1. **Nonlinear analysis of substructures** — useful for analyzing slender columns independently.
2. **Soil-Structure Interaction analysis** — incorporate nonlinear springs to evaluate the interaction between the soil and the structure.

The main benefit is that any change to the global model (or any modification that affects analysis results) can be pushed to the substructure model with a single sync. Change management stays simple.

Throughout this article, your existing model (superstructure + substructure) is the **Parent Project**, and the isolated substructure model is the **Child Project**.

## 1. Transfer Model

1. In the Parent Project, navigate to **Organization > Cross-Project Data > Shared Substructure**. Select the support line above the substructure you want to model.

   ![](https://openbrim.atlassian.net/wiki/download/attachments/3030712340/image-20250324-145548.png?api=v2)
2. Open a new project using the same workflow type as the Parent Project (Steel I-Girder is used in this example). This is the Child Project — it will hold the substructure, soil layers, soil set, etc.

   ![](/files/rVZ77DPI8L6kqwMHDilb)
3. Import the **External References** workflow so the Child Project can reference the parent model. Switch to the External References workflow, select **Project Objects**, then:

   1. Open the three-dot menu and choose **Add Projects…**. In the dialog, select the Parent Project.
   2. Open the three-dot menu again and choose **Select Shared Objects…**. In the dialog, select the **Shared Substructure** object created in step 1.

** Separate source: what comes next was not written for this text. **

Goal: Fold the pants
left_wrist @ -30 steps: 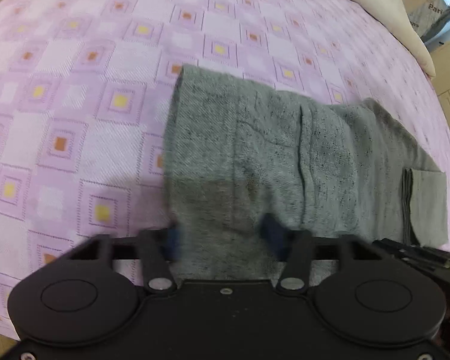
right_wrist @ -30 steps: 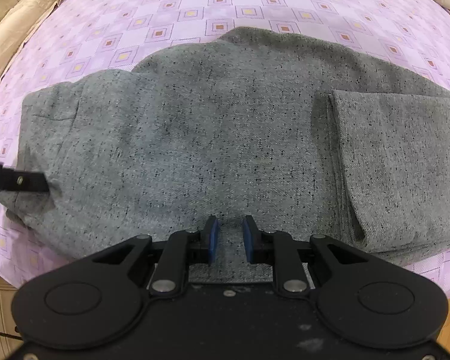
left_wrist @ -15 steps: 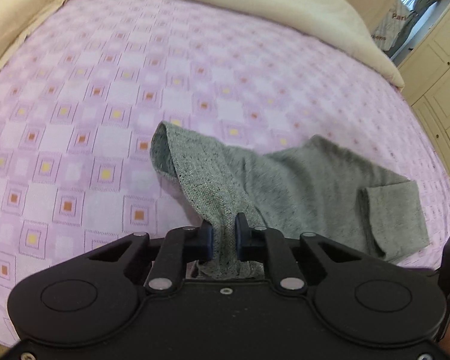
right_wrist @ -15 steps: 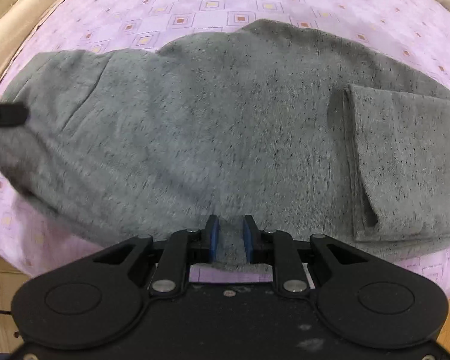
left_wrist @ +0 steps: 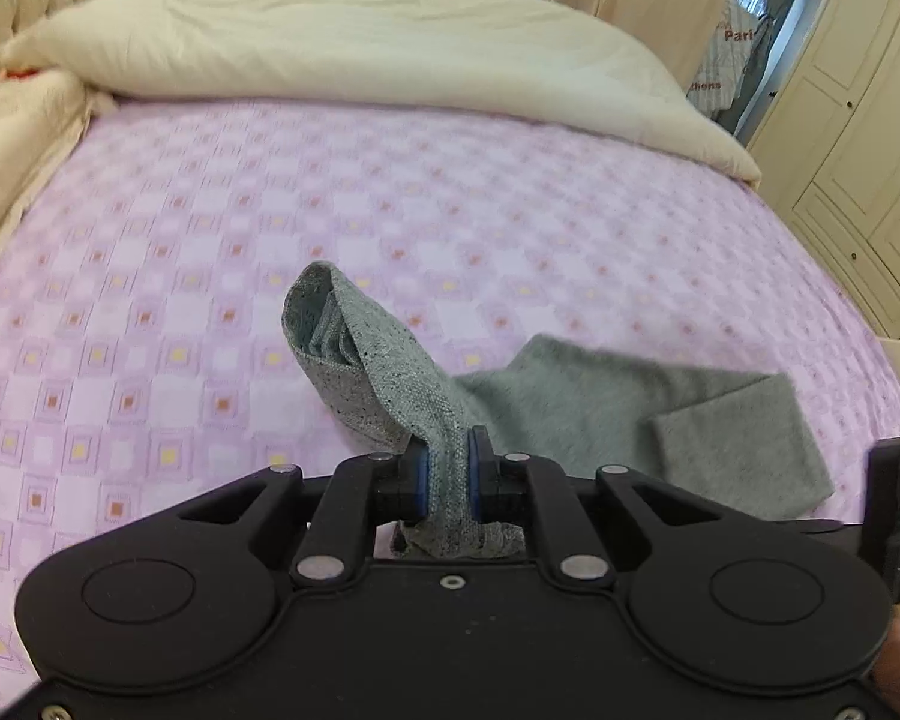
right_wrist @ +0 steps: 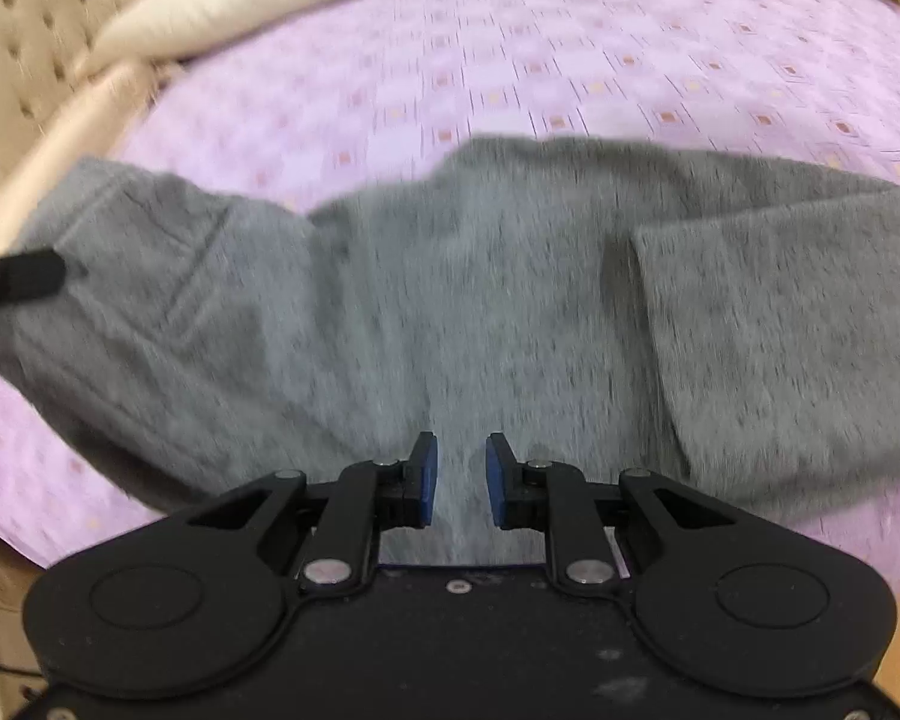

   ![](/files/S6fn6ke2FOBytw4s3uQE)

   ![](/files/zlHcoT4Ci61ndl5Fe0XM)

   ![](/files/wSyoAM6o3hoJIUDiSA97)
4. Create the Child Model.

   1. Open the three-dot menu and choose **Sync Shared Object…**.
   2. Click **Zoom Extent**. The substructure beneath the selected support line should now be visible.

   ![](https://openbrim.atlassian.net/wiki/download/attachments/3030712340/image-20250324-152134.png?api=v2)

   ![](https://openbrim.atlassian.net/wiki/download/attachments/3030712340/image-20250325-135638.png?api=v2)

{% hint style="info" %}
This method copies the project and also establishes a reference to the Parent Project. Any later change to the Parent Project's substructure is pulled into the Child Project by repeating step 4.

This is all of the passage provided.